Activity.
Please retype only the lines below that run from the one containing "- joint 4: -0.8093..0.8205" through the last line, both included, without altering a word.

Records drawn from a dataset:
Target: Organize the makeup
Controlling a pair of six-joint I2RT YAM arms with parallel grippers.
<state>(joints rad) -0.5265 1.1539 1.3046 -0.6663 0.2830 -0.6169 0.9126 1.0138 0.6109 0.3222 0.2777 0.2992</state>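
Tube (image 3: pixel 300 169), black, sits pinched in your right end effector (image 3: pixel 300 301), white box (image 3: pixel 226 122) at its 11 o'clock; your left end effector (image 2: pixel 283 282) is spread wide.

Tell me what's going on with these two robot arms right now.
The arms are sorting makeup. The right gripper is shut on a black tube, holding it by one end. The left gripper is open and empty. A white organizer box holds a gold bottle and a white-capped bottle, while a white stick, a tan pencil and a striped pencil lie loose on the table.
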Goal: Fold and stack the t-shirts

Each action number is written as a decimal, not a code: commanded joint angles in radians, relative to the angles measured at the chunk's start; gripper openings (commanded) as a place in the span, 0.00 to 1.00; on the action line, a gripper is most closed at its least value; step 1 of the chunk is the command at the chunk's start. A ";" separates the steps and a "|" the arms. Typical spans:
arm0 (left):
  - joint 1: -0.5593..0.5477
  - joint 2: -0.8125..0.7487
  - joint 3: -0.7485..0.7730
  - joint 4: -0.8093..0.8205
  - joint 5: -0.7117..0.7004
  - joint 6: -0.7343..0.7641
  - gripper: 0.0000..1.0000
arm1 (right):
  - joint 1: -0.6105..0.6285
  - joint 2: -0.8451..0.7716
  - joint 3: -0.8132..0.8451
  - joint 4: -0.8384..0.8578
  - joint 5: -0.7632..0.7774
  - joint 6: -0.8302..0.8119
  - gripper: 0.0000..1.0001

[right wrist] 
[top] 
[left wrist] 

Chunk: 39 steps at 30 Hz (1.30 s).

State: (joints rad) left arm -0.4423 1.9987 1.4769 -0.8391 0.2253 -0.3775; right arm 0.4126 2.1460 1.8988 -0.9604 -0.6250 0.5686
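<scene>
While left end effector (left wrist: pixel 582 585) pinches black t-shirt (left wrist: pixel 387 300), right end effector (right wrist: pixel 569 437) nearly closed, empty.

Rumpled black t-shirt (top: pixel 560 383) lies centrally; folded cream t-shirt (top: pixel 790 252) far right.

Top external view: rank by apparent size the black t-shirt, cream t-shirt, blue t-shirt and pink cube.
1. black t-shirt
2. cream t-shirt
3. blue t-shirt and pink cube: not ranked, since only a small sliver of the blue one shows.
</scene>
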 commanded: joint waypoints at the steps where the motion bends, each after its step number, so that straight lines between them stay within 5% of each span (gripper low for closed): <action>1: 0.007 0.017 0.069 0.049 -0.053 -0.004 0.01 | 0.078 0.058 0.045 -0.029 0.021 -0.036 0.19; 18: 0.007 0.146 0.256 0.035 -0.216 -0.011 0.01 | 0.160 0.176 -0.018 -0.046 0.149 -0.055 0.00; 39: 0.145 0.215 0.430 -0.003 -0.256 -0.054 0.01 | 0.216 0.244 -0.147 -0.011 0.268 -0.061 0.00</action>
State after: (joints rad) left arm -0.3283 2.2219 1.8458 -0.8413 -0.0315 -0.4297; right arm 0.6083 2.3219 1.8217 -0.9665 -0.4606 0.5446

Written response.
  - joint 4: -0.8093..0.8205
  - joint 5: -0.7117..0.7004
  - joint 6: -0.7343..0.7641
  - gripper: 0.0000..1.0000
arm1 (right):
  - joint 1: -0.6105..0.6285
  - joint 2: -0.8451..0.7716
  - joint 3: -0.8132..0.8451
  - joint 4: -0.8384..0.8578
  - joint 5: -0.7632..0.7774
  - joint 6: -0.8302..0.8119
  - gripper: 0.0000..1.0001

[right wrist] 
[top] 
[left wrist] 

Chunk: 39 steps at 30 Hz (1.30 s).

State: (joints rad) left arm -0.4423 1.9987 1.4769 -0.8391 0.2253 -0.3775; right arm 0.4126 2.1460 1.8988 -0.9604 -0.6250 0.5686
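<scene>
While left end effector (left wrist: pixel 582 585) pinches black t-shirt (left wrist: pixel 387 300), right end effector (right wrist: pixel 569 437) nearly closed, empty.

Rumpled black t-shirt (top: pixel 560 383) lies centrally; folded cream t-shirt (top: pixel 790 252) far right.

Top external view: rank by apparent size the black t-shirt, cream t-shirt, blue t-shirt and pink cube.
1. black t-shirt
2. cream t-shirt
3. blue t-shirt and pink cube: not ranked, since only a small sliver of the blue one shows.
</scene>
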 commanded: joint waypoints at the steps where the motion bends, each after its step number, so that straight lines between them stay within 5% of each span (gripper low for closed): <action>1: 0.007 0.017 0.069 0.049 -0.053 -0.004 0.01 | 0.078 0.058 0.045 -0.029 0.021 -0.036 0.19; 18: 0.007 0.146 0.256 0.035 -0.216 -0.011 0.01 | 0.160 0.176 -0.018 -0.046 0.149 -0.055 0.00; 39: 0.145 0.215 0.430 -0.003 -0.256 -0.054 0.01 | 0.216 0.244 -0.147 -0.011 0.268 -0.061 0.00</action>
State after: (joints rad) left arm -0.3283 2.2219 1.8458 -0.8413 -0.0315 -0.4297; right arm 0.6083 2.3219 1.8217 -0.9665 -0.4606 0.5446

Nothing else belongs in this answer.